**WHAT YOU NEED TO DO**. Whenever a line in the data below includes the string "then", copy it out.

- Opening Delimiter -

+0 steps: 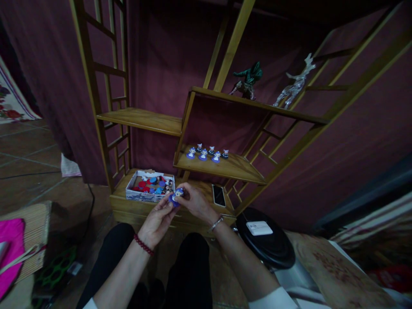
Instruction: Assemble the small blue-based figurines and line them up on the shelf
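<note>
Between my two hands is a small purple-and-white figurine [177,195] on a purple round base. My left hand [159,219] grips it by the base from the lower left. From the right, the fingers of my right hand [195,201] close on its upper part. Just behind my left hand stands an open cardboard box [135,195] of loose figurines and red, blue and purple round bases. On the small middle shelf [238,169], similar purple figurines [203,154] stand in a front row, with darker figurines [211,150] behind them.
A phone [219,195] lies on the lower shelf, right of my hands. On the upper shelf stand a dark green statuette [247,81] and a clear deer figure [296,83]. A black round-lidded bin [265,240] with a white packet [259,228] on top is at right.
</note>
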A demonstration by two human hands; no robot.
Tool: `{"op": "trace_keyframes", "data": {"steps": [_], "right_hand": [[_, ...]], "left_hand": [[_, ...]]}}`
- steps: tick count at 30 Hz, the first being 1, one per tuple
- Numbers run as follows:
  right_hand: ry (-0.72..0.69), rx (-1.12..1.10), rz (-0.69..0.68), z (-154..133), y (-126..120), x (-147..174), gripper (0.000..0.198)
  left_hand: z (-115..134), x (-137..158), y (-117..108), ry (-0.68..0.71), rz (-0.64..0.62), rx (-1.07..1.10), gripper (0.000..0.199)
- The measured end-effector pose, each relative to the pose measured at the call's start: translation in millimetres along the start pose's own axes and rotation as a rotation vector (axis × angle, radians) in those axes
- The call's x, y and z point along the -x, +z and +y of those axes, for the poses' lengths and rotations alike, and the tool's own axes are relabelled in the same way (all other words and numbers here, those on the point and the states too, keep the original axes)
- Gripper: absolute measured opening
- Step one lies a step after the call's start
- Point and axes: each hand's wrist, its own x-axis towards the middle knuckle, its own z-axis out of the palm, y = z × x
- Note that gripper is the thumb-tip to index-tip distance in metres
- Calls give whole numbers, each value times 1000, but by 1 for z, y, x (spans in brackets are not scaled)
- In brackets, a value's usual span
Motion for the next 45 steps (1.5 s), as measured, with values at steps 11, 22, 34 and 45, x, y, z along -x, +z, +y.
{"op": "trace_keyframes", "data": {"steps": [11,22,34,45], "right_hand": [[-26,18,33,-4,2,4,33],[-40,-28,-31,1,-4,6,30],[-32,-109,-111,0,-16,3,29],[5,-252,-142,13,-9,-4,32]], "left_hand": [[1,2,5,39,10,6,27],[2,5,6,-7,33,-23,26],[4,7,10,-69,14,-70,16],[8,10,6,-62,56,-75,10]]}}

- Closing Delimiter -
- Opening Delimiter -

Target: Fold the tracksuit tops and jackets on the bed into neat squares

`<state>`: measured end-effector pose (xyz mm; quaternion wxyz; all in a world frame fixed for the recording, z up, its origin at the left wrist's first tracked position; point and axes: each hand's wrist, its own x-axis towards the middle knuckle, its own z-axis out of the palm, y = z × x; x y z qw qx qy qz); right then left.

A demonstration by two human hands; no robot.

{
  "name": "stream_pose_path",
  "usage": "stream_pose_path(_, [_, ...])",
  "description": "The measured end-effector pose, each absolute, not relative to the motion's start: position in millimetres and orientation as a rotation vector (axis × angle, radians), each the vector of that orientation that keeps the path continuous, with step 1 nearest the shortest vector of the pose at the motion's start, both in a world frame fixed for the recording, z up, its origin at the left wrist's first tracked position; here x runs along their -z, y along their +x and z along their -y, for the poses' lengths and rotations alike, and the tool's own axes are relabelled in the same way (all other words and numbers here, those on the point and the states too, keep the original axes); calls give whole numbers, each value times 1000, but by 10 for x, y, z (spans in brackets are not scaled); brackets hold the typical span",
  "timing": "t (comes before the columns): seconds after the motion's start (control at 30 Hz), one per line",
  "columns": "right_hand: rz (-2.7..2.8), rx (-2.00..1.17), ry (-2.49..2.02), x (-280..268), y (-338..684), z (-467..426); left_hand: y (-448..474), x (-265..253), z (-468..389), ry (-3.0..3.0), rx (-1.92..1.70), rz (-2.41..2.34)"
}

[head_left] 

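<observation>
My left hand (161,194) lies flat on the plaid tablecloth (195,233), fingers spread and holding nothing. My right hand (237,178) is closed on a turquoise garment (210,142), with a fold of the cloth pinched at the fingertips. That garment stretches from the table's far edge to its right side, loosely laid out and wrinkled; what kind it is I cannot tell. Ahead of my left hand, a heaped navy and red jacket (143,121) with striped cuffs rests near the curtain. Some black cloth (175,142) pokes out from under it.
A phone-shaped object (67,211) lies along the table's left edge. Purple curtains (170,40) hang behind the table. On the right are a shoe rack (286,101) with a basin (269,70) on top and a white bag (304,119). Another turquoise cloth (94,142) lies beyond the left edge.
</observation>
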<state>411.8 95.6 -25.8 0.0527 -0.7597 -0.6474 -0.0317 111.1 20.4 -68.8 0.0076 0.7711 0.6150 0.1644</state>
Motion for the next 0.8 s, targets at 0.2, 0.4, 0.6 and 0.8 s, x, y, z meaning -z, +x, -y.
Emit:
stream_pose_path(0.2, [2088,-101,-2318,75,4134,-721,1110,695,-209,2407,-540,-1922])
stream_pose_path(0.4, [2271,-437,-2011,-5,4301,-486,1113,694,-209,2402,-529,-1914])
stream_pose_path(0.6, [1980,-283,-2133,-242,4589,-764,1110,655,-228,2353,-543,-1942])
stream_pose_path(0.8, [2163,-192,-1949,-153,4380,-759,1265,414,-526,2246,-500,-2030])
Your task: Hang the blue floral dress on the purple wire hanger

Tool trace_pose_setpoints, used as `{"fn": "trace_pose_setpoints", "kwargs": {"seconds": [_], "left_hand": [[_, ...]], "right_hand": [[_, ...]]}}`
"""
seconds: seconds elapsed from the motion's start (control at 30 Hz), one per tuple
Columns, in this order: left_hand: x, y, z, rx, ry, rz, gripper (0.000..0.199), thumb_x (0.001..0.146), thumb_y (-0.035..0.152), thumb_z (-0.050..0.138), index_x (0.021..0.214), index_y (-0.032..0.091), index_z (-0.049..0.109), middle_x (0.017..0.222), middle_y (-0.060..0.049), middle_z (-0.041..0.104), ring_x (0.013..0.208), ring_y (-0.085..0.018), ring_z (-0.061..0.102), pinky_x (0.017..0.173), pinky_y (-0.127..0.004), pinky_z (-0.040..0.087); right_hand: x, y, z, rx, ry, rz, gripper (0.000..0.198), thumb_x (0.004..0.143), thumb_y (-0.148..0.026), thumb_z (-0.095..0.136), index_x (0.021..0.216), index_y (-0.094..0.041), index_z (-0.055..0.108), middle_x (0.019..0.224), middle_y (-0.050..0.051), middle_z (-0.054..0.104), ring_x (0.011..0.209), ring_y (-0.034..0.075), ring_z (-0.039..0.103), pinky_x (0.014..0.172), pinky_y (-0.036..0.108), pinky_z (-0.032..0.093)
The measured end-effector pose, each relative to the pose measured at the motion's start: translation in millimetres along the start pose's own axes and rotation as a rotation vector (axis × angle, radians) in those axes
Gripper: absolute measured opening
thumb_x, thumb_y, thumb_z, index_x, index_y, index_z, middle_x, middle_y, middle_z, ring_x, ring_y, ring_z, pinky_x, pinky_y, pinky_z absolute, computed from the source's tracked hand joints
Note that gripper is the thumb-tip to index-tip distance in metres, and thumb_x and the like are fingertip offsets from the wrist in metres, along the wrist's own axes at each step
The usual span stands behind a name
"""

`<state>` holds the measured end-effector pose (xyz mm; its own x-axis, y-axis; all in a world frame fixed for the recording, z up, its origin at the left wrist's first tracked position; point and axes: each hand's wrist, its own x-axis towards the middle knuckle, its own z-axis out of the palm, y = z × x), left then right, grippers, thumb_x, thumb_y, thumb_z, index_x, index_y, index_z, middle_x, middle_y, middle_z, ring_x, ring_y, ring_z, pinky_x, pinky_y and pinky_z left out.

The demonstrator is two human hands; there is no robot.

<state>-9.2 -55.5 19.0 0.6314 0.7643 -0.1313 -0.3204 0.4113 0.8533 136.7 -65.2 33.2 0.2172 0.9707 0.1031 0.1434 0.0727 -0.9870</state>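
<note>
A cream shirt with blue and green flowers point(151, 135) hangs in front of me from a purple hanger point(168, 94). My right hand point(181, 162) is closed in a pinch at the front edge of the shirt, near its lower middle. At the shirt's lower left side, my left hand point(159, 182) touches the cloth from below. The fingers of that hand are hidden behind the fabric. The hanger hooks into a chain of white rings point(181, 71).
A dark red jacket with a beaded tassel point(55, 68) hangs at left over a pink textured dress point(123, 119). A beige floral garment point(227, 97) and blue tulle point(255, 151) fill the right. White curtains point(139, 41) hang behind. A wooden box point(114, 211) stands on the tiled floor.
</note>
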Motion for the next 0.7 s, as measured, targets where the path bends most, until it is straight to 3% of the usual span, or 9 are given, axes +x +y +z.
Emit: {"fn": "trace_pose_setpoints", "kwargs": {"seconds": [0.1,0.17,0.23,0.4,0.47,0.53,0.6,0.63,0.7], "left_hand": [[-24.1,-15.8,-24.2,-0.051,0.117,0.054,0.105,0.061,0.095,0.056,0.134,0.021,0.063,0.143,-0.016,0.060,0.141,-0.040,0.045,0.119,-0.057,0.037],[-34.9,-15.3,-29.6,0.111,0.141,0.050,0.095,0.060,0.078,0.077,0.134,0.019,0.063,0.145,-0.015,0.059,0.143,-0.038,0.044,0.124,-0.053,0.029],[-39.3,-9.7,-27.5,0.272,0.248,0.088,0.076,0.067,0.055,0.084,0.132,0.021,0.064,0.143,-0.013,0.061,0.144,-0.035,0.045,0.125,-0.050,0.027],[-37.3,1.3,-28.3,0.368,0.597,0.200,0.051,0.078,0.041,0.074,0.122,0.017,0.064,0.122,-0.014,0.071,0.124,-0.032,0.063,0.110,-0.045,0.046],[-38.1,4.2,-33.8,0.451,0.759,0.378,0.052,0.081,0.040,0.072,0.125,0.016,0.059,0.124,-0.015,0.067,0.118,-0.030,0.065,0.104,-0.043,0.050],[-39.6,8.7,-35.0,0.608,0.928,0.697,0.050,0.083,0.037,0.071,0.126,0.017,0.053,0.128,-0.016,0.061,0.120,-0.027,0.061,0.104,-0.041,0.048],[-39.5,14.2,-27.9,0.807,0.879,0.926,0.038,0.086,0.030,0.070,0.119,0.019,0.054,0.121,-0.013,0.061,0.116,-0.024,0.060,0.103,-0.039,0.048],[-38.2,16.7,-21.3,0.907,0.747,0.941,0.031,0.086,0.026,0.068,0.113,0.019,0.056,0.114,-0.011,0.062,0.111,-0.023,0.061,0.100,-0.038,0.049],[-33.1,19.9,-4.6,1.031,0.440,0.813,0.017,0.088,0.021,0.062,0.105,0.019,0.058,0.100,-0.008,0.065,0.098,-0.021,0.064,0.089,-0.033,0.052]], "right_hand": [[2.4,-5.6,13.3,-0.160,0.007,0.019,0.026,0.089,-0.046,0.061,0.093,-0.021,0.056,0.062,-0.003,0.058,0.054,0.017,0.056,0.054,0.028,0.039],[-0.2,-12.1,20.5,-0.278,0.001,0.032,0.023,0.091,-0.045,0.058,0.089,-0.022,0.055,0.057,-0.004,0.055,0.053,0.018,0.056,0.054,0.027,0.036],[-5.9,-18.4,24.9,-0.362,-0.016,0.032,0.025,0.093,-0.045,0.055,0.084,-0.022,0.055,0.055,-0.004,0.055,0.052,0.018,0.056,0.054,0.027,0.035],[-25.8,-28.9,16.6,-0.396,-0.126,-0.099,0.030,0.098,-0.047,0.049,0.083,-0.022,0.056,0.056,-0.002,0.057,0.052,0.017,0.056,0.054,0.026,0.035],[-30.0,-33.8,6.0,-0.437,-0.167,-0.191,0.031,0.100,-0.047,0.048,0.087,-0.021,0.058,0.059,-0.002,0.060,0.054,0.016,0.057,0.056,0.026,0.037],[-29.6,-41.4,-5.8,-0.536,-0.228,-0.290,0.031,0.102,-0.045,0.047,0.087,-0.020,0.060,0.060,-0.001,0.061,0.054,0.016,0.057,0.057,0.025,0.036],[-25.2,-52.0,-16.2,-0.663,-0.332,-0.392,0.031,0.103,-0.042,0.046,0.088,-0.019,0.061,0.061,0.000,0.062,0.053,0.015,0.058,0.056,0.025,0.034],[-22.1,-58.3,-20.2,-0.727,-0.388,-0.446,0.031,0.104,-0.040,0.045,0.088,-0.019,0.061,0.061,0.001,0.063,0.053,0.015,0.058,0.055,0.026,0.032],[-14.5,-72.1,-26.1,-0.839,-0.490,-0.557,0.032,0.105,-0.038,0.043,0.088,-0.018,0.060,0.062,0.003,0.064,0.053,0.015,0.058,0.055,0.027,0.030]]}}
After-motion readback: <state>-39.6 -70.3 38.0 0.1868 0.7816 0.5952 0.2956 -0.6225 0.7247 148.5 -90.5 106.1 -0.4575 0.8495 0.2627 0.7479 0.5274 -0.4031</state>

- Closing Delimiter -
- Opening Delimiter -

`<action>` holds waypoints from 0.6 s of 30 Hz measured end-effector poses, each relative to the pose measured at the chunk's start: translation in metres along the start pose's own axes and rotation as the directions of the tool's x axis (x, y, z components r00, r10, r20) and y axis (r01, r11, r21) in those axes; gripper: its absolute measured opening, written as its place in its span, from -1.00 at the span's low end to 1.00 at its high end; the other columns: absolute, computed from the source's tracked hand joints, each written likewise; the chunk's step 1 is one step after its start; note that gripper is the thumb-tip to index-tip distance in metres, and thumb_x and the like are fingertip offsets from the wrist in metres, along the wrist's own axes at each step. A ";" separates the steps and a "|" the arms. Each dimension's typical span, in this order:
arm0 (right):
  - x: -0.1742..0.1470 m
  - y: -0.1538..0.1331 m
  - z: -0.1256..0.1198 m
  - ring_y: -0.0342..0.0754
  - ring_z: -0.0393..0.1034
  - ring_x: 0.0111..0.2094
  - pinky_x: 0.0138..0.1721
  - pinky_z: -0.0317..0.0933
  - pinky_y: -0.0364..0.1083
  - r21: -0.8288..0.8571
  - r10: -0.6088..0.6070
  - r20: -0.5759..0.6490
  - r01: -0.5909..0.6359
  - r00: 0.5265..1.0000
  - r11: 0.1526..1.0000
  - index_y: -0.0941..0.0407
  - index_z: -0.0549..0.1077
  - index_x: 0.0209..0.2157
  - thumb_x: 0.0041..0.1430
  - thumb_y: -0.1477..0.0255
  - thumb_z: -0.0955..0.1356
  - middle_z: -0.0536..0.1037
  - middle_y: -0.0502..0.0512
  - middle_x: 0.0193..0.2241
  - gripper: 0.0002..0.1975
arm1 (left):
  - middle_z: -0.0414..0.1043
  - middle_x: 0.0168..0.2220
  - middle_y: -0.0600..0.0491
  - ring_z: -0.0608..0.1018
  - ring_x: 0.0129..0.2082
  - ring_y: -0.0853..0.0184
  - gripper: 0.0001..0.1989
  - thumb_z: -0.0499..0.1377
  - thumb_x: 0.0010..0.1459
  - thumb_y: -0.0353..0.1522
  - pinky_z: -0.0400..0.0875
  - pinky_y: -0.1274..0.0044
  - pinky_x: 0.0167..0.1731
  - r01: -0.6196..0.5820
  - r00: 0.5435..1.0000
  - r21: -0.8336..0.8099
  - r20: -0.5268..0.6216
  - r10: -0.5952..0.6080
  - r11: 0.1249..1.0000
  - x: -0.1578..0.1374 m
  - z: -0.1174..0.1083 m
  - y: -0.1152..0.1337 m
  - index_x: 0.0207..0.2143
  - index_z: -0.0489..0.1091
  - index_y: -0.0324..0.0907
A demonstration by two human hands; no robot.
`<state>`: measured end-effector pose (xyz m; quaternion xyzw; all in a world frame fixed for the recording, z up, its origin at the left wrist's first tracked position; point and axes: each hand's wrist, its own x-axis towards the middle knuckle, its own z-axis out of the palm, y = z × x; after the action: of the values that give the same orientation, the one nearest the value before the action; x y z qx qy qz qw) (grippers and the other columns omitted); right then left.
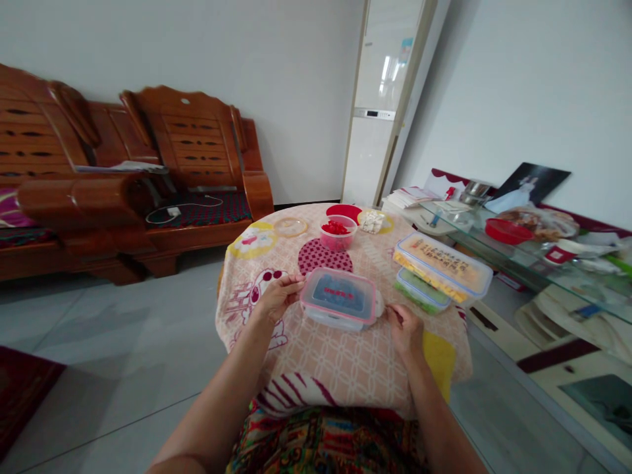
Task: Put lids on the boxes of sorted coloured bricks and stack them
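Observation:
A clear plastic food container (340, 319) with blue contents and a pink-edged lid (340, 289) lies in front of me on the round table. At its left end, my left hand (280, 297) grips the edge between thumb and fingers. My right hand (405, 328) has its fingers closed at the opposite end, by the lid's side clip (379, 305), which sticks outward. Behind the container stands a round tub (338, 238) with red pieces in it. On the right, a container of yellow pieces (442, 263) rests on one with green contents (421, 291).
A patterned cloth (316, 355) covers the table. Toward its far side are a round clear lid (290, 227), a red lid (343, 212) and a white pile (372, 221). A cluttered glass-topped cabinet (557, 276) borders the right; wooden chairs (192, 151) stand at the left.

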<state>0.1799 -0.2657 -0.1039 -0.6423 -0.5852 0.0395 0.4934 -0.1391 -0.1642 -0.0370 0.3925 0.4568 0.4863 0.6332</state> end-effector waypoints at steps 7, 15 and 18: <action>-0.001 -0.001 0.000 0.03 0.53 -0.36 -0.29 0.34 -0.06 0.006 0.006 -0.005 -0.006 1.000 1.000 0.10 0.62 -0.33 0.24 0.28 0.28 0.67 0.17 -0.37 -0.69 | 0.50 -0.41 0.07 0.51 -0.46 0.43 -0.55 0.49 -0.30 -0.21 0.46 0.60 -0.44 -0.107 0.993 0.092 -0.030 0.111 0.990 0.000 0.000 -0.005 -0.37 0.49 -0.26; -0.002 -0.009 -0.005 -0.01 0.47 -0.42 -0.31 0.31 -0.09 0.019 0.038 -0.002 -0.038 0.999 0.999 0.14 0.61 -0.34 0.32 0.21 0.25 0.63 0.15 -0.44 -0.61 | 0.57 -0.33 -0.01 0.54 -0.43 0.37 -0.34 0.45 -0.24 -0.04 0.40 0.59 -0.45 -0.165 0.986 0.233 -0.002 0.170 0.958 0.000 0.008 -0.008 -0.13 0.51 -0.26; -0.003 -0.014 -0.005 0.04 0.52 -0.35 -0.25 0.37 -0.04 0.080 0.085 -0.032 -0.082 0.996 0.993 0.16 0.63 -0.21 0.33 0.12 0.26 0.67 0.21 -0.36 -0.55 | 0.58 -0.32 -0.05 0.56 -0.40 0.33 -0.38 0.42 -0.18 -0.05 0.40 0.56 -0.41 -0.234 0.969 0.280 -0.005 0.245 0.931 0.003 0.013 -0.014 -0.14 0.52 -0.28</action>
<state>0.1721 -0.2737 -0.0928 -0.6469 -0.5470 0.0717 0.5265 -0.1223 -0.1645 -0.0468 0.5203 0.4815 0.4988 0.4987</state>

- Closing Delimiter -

**FINAL ANSWER**.
`<state>`: measured end-effector pose (xyz mm; quaternion wxyz; all in a world frame fixed for the recording, z up, its origin at the left wrist's first tracked position; point and axes: each hand's wrist, its own x-axis towards the middle knuckle, its own z-axis out of the palm, y = z × x; x y z qw qx qy qz); right then left.
`<state>` holds the measured end-effector pose (xyz mm; its own x-axis, y-axis; all in a world frame fixed for the recording, z up, its origin at the left wrist's first tracked position; point and axes: each hand's wrist, its own x-axis towards the middle knuckle, its own z-axis out of the palm, y = z × x), left then right, grippers, thumb_x, thumb_y, thumb_z, index_x, index_y, index_z, middle_x, middle_y, middle_z, ring_x, ring_y, ring_z, pinky_x, pinky_y and pinky_z left out.
`<state>`: measured end-effector pose (xyz m; quaternion xyzw; all in a world frame fixed for the recording, z up, its origin at the left wrist's first tracked position; point and axes: each hand's wrist, its own x-axis towards the middle knuckle, its own z-axis out of the palm, y = z × x; after the action: of the values that give the same orientation, the one nearest the value before the action; x y z qx qy qz qw) (grippers and the other columns omitted); right then left.

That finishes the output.